■ The task
Work out how many lines in the data below contain the string "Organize", and reply with that figure alone.

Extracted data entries
== Segment start ==
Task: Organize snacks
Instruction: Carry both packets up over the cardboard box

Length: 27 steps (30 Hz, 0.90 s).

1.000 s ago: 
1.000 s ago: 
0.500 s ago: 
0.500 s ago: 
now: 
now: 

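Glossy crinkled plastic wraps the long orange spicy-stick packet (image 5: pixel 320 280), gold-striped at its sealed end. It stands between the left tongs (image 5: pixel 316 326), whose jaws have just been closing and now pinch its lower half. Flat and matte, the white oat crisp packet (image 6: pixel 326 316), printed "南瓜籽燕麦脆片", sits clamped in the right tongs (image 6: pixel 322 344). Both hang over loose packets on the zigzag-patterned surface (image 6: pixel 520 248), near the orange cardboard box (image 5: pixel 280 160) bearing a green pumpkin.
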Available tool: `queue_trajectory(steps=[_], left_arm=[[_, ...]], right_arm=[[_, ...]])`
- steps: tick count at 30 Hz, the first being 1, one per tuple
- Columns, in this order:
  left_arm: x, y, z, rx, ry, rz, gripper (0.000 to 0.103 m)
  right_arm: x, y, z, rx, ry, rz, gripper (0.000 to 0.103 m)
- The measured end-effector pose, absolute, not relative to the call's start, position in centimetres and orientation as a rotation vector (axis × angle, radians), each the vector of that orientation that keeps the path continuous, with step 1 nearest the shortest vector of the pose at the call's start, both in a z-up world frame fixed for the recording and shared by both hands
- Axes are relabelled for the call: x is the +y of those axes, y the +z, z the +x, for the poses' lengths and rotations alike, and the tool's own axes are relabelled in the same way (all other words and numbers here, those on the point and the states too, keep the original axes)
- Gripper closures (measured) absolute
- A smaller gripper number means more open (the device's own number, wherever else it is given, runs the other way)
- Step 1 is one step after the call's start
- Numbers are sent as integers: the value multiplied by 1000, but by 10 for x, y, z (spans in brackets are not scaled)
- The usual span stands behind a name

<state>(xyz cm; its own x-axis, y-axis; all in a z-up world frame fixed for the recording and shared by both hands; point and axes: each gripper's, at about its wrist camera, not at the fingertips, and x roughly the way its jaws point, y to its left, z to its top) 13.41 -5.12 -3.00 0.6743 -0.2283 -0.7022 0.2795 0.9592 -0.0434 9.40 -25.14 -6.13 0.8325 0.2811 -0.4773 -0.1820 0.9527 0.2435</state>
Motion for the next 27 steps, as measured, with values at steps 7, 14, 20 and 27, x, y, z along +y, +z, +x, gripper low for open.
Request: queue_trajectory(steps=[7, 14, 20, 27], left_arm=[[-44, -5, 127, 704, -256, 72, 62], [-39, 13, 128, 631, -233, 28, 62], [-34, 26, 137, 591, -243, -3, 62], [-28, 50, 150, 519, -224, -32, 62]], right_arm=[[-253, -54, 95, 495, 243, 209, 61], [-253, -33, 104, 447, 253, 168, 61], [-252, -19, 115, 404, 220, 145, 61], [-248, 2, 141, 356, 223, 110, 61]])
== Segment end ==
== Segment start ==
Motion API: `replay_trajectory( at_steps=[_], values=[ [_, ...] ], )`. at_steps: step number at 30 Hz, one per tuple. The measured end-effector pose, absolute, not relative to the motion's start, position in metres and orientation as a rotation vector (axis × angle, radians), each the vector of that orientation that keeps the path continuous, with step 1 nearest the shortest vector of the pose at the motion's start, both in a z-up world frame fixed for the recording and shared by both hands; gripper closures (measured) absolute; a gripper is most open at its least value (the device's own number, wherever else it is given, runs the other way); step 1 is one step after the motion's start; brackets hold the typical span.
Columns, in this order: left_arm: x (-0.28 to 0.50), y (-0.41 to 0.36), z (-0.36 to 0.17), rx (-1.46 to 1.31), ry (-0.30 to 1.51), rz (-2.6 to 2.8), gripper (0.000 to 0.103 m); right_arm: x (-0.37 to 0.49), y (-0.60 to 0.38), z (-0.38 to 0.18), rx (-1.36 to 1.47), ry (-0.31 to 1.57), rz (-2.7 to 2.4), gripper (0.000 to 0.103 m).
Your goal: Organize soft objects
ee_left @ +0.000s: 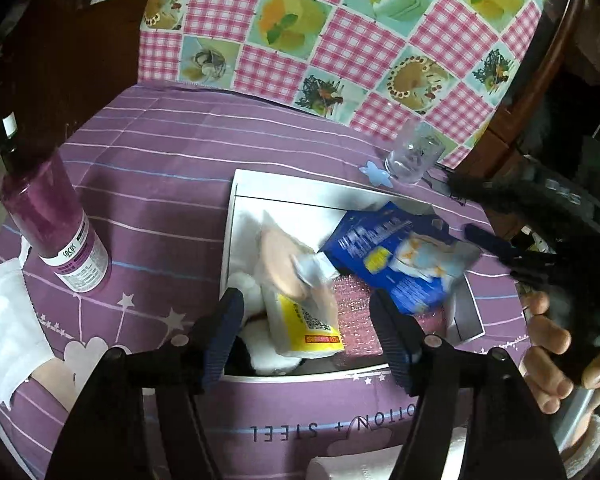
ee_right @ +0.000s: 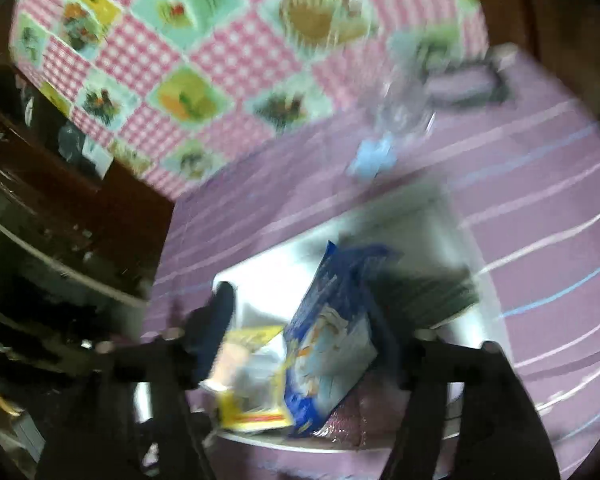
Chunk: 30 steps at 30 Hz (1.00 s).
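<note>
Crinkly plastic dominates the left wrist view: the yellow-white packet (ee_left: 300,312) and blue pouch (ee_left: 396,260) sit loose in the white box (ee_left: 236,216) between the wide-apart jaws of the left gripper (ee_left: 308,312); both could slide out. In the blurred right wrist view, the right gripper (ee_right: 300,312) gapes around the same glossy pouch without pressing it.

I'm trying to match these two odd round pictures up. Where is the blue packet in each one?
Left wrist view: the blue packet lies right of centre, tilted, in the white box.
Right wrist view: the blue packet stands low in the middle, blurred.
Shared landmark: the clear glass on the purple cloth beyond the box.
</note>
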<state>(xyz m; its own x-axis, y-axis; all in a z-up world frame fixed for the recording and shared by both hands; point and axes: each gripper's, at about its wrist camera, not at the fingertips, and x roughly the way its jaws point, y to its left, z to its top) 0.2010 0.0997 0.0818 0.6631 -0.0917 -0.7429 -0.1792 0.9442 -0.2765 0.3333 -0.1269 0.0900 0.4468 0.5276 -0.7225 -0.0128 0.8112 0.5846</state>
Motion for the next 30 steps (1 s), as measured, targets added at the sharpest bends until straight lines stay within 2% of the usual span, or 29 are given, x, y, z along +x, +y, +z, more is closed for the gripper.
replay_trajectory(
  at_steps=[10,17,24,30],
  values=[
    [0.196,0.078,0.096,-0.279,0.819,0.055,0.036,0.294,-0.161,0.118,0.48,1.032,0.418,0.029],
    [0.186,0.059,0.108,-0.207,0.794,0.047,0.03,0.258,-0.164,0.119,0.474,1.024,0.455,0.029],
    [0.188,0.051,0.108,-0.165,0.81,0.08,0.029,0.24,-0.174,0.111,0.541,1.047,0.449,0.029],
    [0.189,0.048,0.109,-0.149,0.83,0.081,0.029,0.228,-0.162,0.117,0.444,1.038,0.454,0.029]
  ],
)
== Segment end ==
■ Finished exercise
2